• Exercise prompt
Write out, as an exact transcription, the line that has "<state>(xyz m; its" and each line after it through the end of the data below.

• Provided material
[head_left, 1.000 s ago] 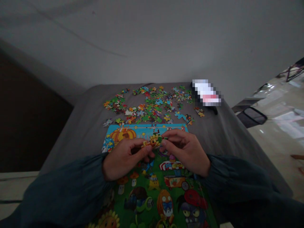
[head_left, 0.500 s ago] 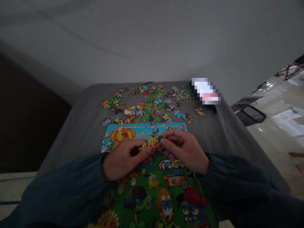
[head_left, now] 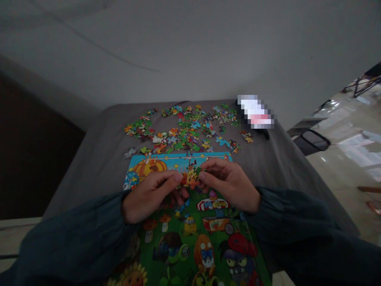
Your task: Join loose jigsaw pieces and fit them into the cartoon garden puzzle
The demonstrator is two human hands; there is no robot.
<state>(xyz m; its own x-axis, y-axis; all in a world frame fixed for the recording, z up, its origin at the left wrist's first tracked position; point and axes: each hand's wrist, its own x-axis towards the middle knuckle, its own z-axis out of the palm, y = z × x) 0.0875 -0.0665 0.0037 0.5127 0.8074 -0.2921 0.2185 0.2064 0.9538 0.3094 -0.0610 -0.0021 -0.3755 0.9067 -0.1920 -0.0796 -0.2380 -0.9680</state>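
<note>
Both hands, left hand [head_left: 147,194] and right hand [head_left: 230,183], pinch a puzzle piece [head_left: 191,177] above the picture board [head_left: 190,238]; loose pieces [head_left: 184,129] lie scattered beyond the board.

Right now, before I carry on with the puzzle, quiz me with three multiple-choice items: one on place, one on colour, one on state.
1. Where do the loose puzzle pieces lie?
A. beyond the picture sheet
B. on the floor
C. in a box

2. What colour is the cloth under everything?
A. red
B. grey
C. yellow

3. How is the small joined piece held?
A. flat on the sheet
B. in one hand alone
C. pinched between left hand and right hand

Answers: 1 A, they are scattered behind the sheet's far edge; 2 B, the cover is plain grey; 3 C, fingertips of both hands meet on it.
</note>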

• Exercise output
<state>(xyz m; its own x-axis, y-axis; all in a world frame fixed for the recording, z up, its origin at the left wrist's first tracked position; point and axes: each hand's wrist, its own x-axis towards the middle knuckle, its own z-axis out of the palm, y = z × x) 0.0875 -0.0665 0.0037 0.5127 0.8074 -0.2921 0.2185 0.2064 0.9538 0.3094 -0.0610 -0.0021 -0.3755 0.9067 -0.1920 -0.0796 -0.2380 -0.9680</state>
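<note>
Both hands, left hand [head_left: 147,194] and right hand [head_left: 230,183], pinch a puzzle piece [head_left: 191,177] above the picture board [head_left: 190,238]; loose pieces [head_left: 184,129] lie scattered beyond the board.

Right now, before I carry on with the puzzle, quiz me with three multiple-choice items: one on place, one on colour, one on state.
1. Where do the loose puzzle pieces lie?
A. beyond the picture sheet
B. on the floor
C. in a box

2. What colour is the cloth under everything?
A. red
B. grey
C. yellow

3. How is the small joined piece held?
A. flat on the sheet
B. in one hand alone
C. pinched between left hand and right hand

Answers: 1 A, they are scattered behind the sheet's far edge; 2 B, the cover is plain grey; 3 C, fingertips of both hands meet on it.
</note>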

Nothing more is needed to complete the output.